Is a 6.5% A1c Good Enough for You?

The premise that a 6.5% A1c is great for a type 1 diabetic is based on the widespread belief that we simply cannot expect better results than that and still maintain safety from low blood sugars. The truth is that a 6.5% A1c in a non-type 1 diabetic is medically diagnostic criteria for type 2 diabetes. It is well established that type 2 diabetes is detrimental to one’s health, especially in the long term, though probably also in the short-term, though that is more difficult to quantify due to comorbidities.

It’s possible that a type 1 with a 6.5% A1c is different from a type 2 with a 6.5% A1c because the type 1 might be having more blood sugar variability, which the body doesn’t like. The type 2 in many cases has additional metabolic distress in the form of insulin resistance, obesity, high blood pressure, and fatty liver disease which would also make a difference when comparing their 6.5% A1c to that same A1c in type 1. Therefore, there are factors making this a nuanced issue.

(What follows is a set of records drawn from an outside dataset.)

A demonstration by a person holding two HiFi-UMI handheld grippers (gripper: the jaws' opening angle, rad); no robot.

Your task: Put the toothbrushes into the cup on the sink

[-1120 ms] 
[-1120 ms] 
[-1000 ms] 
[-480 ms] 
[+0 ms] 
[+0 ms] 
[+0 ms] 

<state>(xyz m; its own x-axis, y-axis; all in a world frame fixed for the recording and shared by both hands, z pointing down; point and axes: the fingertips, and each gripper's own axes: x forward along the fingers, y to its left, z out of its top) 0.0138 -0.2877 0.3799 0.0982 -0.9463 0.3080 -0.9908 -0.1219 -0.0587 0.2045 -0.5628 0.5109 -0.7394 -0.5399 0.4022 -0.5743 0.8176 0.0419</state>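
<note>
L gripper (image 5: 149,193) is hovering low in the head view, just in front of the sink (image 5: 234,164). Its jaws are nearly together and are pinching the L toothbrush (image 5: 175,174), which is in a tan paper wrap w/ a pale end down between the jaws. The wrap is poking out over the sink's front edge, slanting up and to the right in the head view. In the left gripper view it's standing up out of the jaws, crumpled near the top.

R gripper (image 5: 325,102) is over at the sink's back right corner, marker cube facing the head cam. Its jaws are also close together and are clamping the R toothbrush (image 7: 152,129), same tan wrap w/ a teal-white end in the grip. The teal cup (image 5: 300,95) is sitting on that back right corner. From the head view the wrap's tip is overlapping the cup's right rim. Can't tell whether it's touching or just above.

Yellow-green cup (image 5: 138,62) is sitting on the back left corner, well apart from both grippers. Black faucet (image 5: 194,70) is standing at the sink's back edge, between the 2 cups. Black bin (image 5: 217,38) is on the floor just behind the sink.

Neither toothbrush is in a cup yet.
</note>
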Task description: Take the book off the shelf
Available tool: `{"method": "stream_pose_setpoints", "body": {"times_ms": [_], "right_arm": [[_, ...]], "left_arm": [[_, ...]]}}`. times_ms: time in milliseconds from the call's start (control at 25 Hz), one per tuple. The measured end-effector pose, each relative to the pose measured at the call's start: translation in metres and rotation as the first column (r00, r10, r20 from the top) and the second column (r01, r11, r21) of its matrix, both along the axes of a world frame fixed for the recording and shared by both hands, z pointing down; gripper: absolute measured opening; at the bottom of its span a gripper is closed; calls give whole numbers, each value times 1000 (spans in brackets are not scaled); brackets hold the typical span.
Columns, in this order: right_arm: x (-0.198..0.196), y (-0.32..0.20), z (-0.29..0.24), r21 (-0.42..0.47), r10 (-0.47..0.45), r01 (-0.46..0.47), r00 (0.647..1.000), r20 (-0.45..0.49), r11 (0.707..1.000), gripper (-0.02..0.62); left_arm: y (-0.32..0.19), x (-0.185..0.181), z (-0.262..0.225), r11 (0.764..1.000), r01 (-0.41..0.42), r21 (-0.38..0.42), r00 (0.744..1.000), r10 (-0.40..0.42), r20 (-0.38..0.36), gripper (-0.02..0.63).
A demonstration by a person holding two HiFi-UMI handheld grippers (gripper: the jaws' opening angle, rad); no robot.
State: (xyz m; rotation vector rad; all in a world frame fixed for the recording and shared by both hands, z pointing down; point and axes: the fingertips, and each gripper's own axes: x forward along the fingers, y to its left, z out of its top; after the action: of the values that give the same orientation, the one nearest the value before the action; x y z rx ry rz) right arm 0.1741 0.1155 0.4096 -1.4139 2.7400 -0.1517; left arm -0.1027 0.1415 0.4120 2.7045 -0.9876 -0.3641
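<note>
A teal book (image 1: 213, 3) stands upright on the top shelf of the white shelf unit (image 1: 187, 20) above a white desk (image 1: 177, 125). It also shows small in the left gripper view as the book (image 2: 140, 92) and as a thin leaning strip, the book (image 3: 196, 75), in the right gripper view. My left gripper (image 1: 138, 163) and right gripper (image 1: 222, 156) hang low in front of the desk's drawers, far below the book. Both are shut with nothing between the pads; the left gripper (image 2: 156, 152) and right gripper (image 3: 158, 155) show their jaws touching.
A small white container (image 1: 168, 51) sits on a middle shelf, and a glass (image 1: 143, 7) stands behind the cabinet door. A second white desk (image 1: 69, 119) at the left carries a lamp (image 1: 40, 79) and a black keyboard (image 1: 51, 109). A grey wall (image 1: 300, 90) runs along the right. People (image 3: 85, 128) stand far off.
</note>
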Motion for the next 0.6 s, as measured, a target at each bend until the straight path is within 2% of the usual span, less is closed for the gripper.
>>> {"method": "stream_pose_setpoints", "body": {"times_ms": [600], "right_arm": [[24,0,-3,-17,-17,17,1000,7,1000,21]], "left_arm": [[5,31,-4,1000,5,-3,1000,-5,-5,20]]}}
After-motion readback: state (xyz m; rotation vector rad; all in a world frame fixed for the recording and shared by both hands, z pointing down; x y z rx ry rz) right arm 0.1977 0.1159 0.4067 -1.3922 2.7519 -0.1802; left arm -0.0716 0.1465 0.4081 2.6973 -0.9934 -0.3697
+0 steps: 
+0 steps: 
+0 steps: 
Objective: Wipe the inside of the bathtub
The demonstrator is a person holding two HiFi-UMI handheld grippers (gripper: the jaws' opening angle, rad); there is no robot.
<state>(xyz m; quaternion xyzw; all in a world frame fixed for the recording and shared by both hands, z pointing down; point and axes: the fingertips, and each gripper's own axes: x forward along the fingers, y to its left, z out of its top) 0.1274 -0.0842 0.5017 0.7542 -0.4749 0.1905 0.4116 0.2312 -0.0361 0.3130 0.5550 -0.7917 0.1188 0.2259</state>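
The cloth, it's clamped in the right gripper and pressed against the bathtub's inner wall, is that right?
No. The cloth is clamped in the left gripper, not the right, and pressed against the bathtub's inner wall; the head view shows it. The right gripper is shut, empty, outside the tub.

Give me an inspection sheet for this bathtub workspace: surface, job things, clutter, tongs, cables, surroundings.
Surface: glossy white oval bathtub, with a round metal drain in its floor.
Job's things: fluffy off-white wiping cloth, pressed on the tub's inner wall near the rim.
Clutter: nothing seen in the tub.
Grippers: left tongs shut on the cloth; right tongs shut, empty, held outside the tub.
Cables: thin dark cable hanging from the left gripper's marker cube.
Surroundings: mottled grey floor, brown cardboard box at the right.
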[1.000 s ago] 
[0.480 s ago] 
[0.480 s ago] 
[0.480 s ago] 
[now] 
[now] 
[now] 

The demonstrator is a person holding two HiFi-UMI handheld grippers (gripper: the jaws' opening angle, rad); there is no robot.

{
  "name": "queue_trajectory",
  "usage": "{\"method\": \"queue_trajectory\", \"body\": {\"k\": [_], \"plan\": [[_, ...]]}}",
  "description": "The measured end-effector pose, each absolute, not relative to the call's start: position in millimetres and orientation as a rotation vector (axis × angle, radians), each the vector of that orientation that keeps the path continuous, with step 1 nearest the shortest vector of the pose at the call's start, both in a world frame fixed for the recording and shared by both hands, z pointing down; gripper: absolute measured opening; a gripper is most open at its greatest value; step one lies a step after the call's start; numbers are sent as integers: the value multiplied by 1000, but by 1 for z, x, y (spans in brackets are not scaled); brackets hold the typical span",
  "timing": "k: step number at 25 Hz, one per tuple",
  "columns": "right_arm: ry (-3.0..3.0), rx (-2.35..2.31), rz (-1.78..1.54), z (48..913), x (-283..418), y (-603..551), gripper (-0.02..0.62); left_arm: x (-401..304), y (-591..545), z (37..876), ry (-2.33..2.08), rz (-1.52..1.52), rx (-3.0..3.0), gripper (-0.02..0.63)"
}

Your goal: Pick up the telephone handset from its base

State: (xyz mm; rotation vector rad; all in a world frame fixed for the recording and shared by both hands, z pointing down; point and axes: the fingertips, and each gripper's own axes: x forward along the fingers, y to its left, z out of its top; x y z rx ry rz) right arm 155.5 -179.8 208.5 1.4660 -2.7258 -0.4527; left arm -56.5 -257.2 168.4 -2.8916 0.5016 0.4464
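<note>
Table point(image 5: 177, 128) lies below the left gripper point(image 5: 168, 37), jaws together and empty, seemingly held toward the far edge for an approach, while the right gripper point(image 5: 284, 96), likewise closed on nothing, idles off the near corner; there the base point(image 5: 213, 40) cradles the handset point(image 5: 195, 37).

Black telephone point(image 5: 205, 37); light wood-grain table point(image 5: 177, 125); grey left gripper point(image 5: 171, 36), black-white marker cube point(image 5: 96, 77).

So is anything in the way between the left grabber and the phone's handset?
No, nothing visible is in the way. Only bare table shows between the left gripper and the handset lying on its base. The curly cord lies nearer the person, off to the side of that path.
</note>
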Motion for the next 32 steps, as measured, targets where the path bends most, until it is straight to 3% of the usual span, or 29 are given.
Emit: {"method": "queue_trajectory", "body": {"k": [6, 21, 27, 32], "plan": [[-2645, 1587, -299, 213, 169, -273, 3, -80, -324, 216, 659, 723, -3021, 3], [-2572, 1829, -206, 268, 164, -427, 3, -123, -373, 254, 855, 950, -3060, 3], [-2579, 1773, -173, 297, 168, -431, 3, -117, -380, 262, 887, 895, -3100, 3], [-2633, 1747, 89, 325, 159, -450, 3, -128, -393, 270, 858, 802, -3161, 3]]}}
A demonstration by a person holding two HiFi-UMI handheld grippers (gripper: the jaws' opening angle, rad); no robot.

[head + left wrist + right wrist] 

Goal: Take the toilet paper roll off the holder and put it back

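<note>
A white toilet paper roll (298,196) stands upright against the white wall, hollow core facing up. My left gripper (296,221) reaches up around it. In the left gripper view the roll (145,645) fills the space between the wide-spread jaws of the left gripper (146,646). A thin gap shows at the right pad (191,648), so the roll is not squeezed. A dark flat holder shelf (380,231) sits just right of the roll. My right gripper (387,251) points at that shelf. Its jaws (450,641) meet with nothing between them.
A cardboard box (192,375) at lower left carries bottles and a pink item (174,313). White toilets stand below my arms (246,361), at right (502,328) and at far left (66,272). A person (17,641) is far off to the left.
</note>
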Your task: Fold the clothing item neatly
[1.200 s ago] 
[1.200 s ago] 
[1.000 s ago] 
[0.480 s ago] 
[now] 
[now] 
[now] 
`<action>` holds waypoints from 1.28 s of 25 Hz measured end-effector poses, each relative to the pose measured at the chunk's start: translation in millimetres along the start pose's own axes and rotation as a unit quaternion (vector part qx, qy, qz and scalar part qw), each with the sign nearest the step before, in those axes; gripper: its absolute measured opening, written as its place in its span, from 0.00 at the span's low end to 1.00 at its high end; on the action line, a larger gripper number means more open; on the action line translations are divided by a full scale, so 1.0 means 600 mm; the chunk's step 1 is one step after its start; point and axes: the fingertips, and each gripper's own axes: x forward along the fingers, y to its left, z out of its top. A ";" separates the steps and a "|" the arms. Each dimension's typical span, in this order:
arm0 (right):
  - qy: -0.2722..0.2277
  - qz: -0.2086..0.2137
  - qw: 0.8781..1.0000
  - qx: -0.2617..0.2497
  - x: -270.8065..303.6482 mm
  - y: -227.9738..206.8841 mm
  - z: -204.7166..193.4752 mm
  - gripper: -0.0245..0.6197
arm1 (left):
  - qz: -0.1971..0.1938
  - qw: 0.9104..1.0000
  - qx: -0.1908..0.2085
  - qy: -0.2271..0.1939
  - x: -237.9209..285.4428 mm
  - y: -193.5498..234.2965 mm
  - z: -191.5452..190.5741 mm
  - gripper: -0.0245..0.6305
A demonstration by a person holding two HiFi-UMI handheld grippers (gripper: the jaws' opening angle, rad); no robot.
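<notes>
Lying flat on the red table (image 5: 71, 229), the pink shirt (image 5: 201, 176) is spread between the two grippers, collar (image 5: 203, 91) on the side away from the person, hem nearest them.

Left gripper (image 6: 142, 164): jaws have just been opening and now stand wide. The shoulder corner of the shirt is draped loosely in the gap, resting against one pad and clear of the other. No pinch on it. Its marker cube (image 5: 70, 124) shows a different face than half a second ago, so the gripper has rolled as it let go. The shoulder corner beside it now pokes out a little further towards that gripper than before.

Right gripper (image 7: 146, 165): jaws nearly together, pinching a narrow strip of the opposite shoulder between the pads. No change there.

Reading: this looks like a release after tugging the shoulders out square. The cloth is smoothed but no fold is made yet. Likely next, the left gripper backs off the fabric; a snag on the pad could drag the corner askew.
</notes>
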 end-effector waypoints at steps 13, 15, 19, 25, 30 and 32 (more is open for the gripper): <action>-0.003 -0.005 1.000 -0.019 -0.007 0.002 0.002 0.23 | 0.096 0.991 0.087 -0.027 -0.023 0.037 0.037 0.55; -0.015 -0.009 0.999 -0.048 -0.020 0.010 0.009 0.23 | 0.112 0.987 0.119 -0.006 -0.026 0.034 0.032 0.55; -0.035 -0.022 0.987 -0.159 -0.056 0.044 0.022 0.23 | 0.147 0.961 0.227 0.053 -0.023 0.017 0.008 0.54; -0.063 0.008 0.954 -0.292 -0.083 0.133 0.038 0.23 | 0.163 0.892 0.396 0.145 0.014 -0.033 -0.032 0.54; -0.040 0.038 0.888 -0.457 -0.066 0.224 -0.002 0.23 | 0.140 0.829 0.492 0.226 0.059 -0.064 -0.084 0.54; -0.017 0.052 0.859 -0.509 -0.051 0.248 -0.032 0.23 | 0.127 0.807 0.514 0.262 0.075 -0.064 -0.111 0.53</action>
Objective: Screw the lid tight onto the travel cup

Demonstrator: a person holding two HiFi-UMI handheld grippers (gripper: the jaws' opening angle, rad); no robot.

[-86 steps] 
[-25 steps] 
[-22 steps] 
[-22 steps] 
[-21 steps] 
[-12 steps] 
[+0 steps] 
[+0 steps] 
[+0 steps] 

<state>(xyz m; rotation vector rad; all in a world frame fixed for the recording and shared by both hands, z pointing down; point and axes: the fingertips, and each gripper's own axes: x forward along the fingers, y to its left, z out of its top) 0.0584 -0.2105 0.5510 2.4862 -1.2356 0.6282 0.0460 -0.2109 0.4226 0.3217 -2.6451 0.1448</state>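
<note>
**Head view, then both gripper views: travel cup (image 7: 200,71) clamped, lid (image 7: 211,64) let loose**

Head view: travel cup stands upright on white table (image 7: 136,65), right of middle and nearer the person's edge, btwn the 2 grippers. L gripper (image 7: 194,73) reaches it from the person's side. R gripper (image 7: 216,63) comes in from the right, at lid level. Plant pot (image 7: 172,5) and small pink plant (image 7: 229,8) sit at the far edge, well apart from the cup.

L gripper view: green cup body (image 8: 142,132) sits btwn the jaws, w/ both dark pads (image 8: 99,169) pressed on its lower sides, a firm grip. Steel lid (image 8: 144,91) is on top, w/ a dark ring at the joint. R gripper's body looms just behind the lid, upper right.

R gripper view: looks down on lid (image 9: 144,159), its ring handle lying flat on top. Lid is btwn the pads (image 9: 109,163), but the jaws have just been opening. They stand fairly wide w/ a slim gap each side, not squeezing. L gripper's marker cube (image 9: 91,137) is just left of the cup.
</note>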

However, if you look at cardiovascular outcomes of people with A1c averaging in the lower normal A1c range and compare them with those whose A1c averages in the upper normal range, you’ll find that the former does much better than the latter. Many people with type 2 diabetes experience complications and most likely their diabetes started after they became adults. So imagine what may happen to the type 1 child who experiences an additional two or more decades of harmful blood sugar by the time they’re 50? If you’re thinking that’s not fair, I agree.

If you have type 1 diabetes and have a healthy weight (which is increasingly less common) and you have low blood sugar variability and you feel good and all other vitals are in optimal normal range and you’re not making visits to the emergency room, then you may be completely content with your management. Or you simply may not be willing to make certain changes for what you may deem a very minor improvement in the quality of your life. Or maybe you were diagnosed much later in life so you have a long and protective history of excellent blood sugar. Or perhaps you aren’t willing or ready to aim higher right now. We all have this freedom to choose what is right for us and I wouldn’t want it any other way.

As for children, ethics would dictate that our choices must reflect much higher standards on their behalf.

For those who want better than diabetic blood sugars and are willing to do what it takes, there is a way to manage diabetes so that you can achieve normal or near-normal blood sugars and see less severe hypoglycemia. I don’t know of another way to do this than to eat a diet that is comprised of very low carb, high protein, and fat to the degree you require. There is more to it than that, though. You may be tired of hearing this but if you read Dr. Bernstein’s Diabetes Solution, you’ll learn what you need to know to get on the road to optimally healthy blood sugar management.

Ultimately, I want you to know that if you want it, it’s possible. Regardless, I wish all diabetics the very best of health.

6 thoughts on “Is a 6.5% A1c Good Enough for You?

  1. Rick Phillips

    It is not for me, but I cannot fault people who like maintaining this level. I am far more comfortable in the 5.6 to 5.9 range, even though my doctor would like it in the 6.0 to 6.3 range.

    Ahh the tenths.

  2. Kenny

    My last A1C was 6.4% and I’ve been feeling good. I have type 1 diabetes for 25 years and my A1C was always around the 6.9% level. But about a year ago I started a Keto diet (low carbs high healthy fats) and lowered my A1C to 6.4%. My goal is to exercise more and get it down to 6.0%.

  3. Julz

    My nine year old has been diagnosed nearly 3 years Hba1cs have ranged from 4.9-5.3 over those years.
    Our time in target is around 85 % -90%and SD 1.5 which means we are not have lows and wide variations of levels .
    We are not low carb so yes there is another way to achieve these levels although I’m sure Dr Bertstein would believe you think that there isn’t.
    Accurate carb counting , bolusing for fat and protein and proactive CGM management is the key . He eats a healthy well balanced diet and is very active with sports . We started on a insulin pump on diagnosis .
    Low carb is certainly one way to achieve non diabetic levels but it’s not the only way .

  4. Sysy Post author

    Those are fabulous numbers, Julz, you should be proud. Your results are extremely atypical, though. Research shows most people can’t even get below 7% and most are way above that with a standard deviation that is dangerous and exhausting to live with. There’s always a rare exception to everything. It doesn’t mean I’m wrong.